A twist on the standard quesadilla, quesadilla del pueblo, is made with savory, soft red beans and rice complimented by charred tomato salsa; not burned mind you, but just held over flame long enough to char the outer skin and release the tomato’s natural sugars. And manchego cheese is just plain great. Nice to see it instead of the usual cheddar and mozzarella shredded mix. Manchego pops up again in a fondue ($8). Ceviche, coconut prawns, sautéed mushrooms and shrimp and Cuban spiced angus beef round out the starters.

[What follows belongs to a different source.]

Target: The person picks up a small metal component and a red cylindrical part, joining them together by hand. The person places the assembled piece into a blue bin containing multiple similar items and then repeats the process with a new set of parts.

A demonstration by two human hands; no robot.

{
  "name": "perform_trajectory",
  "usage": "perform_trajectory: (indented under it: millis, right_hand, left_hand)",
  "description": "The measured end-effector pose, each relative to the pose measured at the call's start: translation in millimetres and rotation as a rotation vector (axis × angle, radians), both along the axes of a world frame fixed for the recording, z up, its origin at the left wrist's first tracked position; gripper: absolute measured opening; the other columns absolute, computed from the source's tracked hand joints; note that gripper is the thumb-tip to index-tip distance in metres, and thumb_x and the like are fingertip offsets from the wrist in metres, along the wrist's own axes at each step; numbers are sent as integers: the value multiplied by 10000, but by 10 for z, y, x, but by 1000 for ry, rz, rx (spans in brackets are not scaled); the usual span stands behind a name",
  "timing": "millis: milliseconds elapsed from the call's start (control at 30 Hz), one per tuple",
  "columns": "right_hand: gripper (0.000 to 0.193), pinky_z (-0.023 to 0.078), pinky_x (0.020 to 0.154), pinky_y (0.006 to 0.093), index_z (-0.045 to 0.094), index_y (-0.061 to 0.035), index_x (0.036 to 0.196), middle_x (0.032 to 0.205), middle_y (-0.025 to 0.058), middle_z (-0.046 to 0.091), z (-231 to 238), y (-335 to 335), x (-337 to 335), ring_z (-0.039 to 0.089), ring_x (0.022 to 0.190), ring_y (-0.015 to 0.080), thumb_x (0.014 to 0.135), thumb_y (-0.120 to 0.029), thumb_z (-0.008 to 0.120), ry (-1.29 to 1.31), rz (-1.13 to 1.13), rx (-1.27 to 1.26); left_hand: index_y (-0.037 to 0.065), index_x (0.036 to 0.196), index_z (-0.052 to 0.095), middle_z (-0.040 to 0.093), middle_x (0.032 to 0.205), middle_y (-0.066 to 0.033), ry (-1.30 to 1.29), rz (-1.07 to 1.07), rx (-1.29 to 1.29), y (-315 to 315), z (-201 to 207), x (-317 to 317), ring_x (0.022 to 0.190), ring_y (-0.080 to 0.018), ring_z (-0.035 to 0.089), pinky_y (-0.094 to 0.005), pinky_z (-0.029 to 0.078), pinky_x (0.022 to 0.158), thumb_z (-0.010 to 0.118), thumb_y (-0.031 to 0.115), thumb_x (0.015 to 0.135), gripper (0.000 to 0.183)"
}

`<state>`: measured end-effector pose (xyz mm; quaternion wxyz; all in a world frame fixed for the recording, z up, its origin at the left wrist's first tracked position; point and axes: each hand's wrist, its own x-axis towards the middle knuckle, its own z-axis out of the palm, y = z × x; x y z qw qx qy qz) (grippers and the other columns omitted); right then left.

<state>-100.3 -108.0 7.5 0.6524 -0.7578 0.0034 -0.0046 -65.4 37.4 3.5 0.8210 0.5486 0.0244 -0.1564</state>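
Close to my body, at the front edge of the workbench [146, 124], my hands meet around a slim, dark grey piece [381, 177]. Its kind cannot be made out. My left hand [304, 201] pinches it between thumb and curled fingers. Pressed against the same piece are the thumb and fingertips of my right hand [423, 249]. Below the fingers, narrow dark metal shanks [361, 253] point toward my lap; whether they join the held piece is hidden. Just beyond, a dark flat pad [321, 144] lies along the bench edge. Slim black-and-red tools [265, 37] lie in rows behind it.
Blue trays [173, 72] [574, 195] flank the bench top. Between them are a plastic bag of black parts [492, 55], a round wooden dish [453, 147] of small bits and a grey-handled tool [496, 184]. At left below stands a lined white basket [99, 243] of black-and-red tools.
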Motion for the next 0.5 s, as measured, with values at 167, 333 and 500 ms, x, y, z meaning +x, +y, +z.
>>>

JAKE: A bit of discontent crept in when caldo tlalpeno arrived. The soup bowl was very shallow and seemed emptier than it should have been, plus the soup, which is described as having shredded chicken, rice and beans, appeared to be mostly broth, cilantro and pico de gallo. The flavor was fantastic — tangy, fresh and soothing on a cold night, but after having this soup elsewhere and enjoying hearty amounts of chicken, I felt like the kitchen was being run by the frugal fairy.

JASON: The mojo avocado salad ($7) is a seemingly simple affair, but the mildly sweet and tangy citrus vinaigrette covering the mixed greens is one of the best I’ve had in ages. The other seven salads are concocted with interesting ingredients; marinated hearts of palm, corn, grapefruit, mango, rum balsamic reduction, jicama, mojo onions, anise. I could go on and on. The salad price range of $5 to $8 stays in the realm of reality, too, for what is basically a plate of lettuce with carefully selected toppings.

JAKE: Entrees, entrees, entrees, oh my! Eleven very different dinner choices were presented. Rock fish, rib-eye, Portuguese sausage, sirloin, jerk chicken, pork chops. This place is a carnivore’s dream. Not dreamy was the rib-eye’s taste ($26). Arriving cooked to my specification was a plus, but the steak was devoid of any seasoning, which seemed odd after the other dishes scored so highly in the flavor department. The sea salt and lemon pepper papas fritas (thinly sliced long strips of potato fried to a golden hue) saved the dish. The bay chicken breast entrée ($19) was another story all together. Three big Argentinean prawns cooked perfectly (not mushy, not tough) accompanied the medium sized breast, which had just the right amount of herbs and just the right amount of juice. Those wonderful red beans and rice played the role of starch and won an Oscar.

JASON: I imagined the corn on the cob side dish ($4) would be roasted on the grill, not boiled, but I should have asked the server before getting my hopes up. It was tender though, and the sauce of Chile mayo, cotija cheese and lime made me forget I wanted the corn prepared any differently.

JAKE: A gluttonous platter, the postre sampler, showcases Mojito Bay’s decadent desserts. They pick four and you indulge. Brazilian coffee truffle is worth a two stint in traffic and is served with thin hard fancy pieces of dark and white chocolate with hazelnuts. It’s Bill Gates rich. The dulce de leche ice cream quickly found its way onto light sweet bread pudding like a match made in heaven, and the crema de chocolate insured extra trips to the gym. Well worth $15.

Mojito Bay

Where: 625 Black Lake Blvd., Olympia, 360.705.3227

Hours: Monday and Tuesday 11 a.m. to 9 p.m., Wednesday-Friday 11 a.m. to 10 p.m., Saturday 11 a.m. to 11 p.m.

Scene: Think a Cuban PF Changs. The decor is metro Caribbean. It sits next to the Capital Mall theater for excellent people watching. We    prefer its elegant lounge as our    dining spot.

Menu: Latin fusion theme restaurant. The desserts rule.

Drinkies: Full bar with many mojito options

Damage: Lunch $9-$13, dinner $13-$26.